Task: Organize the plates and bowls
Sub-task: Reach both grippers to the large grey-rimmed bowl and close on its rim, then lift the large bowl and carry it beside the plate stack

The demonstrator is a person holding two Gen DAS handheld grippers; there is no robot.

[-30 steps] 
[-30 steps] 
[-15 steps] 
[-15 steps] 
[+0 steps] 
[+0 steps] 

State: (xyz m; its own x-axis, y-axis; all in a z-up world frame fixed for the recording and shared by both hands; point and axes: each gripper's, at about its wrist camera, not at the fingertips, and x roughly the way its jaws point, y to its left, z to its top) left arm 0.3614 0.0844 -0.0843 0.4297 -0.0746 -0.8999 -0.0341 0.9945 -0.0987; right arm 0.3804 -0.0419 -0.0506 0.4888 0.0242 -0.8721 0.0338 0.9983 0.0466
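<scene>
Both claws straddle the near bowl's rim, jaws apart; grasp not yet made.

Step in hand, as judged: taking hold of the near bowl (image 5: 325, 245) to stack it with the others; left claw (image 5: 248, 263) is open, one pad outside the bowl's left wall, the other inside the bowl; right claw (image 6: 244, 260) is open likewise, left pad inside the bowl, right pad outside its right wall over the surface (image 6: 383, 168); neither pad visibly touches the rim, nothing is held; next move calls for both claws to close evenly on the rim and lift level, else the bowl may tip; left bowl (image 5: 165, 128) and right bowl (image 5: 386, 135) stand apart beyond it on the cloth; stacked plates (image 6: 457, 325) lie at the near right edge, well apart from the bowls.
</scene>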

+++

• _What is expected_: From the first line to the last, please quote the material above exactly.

• _Answer_:
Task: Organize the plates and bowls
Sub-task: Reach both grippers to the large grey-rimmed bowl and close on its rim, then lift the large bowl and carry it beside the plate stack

The demonstrator is a person holding two Gen DAS handheld grippers; there is no robot.

[-30 steps] 
[-30 steps] 
[-15 steps] 
[-15 steps] 
[+0 steps] 
[+0 steps] 

State: (xyz m; its own x-axis, y-axis; all in a z-up world frame fixed for the recording and shared by both hands; point and axes: each gripper's, at about its wrist camera, not at the fingertips, and x roughly the way its jaws point, y to its left, z to its top) left arm 0.3614 0.0844 -0.0843 0.4297 -0.0746 -0.8999 -0.0341 0.9945 -0.0987; right arm 0.3804 -0.0419 -0.0506 0.4888 0.0242 -0.8721 0.0338 0.9983 0.0466
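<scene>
Both claws straddle the near bowl's rim, jaws apart; grasp not yet made.

Step in hand, as judged: taking hold of the near bowl (image 5: 325, 245) to stack it with the others; left claw (image 5: 248, 263) is open, one pad outside the bowl's left wall, the other inside the bowl; right claw (image 6: 244, 260) is open likewise, left pad inside the bowl, right pad outside its right wall over the surface (image 6: 383, 168); neither pad visibly touches the rim, nothing is held; next move calls for both claws to close evenly on the rim and lift level, else the bowl may tip; left bowl (image 5: 165, 128) and right bowl (image 5: 386, 135) stand apart beyond it on the cloth; stacked plates (image 6: 457, 325) lie at the near right edge, well apart from the bowls.
</scene>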

No other output is expected for this exercise.